Reproduce the entries shown below only from the line with "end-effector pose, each" down to the line with "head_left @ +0", keeping both end lines and copying each one exactly.
——————
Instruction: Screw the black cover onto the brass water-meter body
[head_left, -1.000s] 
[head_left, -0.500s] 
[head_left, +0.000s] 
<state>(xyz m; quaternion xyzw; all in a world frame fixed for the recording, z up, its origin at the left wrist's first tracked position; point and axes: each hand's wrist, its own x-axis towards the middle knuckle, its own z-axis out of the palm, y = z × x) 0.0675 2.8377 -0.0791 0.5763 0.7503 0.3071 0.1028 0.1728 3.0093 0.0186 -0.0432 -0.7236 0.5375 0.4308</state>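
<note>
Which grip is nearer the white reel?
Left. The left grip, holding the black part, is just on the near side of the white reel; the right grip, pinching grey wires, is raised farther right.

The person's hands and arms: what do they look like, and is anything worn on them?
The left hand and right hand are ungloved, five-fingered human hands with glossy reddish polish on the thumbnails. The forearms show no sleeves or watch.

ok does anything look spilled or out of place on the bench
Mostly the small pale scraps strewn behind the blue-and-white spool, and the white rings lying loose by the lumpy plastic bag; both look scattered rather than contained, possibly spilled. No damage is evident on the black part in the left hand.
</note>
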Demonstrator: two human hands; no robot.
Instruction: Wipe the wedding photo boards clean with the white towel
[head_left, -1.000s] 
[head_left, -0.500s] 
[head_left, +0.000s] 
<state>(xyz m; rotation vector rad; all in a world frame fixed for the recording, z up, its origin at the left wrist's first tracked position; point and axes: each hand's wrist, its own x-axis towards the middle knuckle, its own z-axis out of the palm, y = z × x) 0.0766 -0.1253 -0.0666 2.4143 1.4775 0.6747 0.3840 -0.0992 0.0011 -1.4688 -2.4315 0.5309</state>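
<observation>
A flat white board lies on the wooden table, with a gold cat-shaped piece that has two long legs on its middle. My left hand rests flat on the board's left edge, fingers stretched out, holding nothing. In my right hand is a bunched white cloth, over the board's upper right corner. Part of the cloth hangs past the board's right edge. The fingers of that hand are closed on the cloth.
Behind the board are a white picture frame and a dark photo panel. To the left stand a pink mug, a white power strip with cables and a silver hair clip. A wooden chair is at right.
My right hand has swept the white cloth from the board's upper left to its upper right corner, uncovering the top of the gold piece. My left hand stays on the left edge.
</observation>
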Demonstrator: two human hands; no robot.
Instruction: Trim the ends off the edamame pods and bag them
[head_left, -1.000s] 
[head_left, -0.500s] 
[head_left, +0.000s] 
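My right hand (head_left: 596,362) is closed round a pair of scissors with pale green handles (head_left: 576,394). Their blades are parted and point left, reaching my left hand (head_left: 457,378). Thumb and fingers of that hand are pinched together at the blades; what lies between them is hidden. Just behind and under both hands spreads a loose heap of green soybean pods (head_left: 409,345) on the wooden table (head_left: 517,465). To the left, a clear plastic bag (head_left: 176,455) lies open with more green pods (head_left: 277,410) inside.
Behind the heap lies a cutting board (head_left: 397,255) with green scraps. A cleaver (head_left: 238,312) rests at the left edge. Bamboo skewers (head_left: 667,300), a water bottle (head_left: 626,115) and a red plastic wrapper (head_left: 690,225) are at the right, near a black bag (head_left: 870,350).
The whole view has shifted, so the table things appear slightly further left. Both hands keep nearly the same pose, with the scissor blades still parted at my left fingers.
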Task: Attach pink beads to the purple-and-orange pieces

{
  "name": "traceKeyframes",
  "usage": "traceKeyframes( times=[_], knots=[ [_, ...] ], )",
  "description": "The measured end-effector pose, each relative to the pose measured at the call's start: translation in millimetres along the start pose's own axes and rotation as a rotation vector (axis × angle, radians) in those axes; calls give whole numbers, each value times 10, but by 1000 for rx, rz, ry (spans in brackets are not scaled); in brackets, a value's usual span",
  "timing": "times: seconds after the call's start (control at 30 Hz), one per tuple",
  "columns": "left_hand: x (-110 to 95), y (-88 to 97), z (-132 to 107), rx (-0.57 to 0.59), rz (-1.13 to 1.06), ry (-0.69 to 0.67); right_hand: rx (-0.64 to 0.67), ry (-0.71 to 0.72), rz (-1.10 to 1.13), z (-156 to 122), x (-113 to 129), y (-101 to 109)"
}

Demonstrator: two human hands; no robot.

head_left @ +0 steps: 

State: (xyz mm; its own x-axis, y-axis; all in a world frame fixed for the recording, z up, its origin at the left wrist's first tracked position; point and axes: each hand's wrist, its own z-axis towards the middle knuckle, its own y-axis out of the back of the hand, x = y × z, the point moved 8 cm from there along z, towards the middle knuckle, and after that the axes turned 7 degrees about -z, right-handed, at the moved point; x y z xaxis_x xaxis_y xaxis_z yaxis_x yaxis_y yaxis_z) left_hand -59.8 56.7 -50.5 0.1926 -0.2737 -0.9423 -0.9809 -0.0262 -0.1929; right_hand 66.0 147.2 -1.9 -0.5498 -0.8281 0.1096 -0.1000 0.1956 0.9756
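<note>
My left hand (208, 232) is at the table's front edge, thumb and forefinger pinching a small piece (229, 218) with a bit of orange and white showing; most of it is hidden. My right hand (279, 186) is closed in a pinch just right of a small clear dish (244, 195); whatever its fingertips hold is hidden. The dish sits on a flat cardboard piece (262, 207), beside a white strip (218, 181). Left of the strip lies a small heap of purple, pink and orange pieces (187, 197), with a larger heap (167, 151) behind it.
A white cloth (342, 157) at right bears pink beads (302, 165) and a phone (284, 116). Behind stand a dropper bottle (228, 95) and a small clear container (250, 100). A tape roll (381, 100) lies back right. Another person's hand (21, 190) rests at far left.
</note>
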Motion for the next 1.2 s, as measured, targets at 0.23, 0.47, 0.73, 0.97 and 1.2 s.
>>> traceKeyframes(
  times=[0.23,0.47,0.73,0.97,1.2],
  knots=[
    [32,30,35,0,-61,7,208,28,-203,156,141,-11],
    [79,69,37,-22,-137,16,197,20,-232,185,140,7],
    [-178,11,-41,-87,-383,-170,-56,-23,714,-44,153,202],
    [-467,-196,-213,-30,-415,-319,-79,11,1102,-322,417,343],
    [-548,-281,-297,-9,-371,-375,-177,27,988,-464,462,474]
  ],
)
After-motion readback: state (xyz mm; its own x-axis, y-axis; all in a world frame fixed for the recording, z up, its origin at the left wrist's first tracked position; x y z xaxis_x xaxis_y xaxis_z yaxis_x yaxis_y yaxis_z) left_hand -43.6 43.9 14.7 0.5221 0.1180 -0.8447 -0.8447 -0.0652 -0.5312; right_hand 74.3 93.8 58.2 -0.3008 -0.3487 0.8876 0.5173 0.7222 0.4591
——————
■ Result for this task
  "description": "The measured end-effector pose, each relative to the pose measured at the call's start: translation in millimetres along the start pose's own axes and rotation as a rotation vector (axis × angle, radians) in those axes; calls give whole numbers, each value times 10, but by 1000 for rx, rz, ry (spans in brackets are not scaled); in brackets, a value's usual span",
  "timing": "times: seconds after the call's start (control at 30 Hz), one per tuple",
  "columns": "left_hand: x (-110 to 95), y (-88 to 97), z (-132 to 107), rx (-0.57 to 0.59), rz (-1.13 to 1.06), ry (-0.69 to 0.67); right_hand: rx (-0.64 to 0.67), ry (-0.71 to 0.72), rz (-1.10 to 1.13), z (-156 to 122), x (-113 to 129), y (-101 to 109)"
}

Demonstrator: two human hands; no robot.

head_left @ +0 steps: 

The exercise has been carried out completely.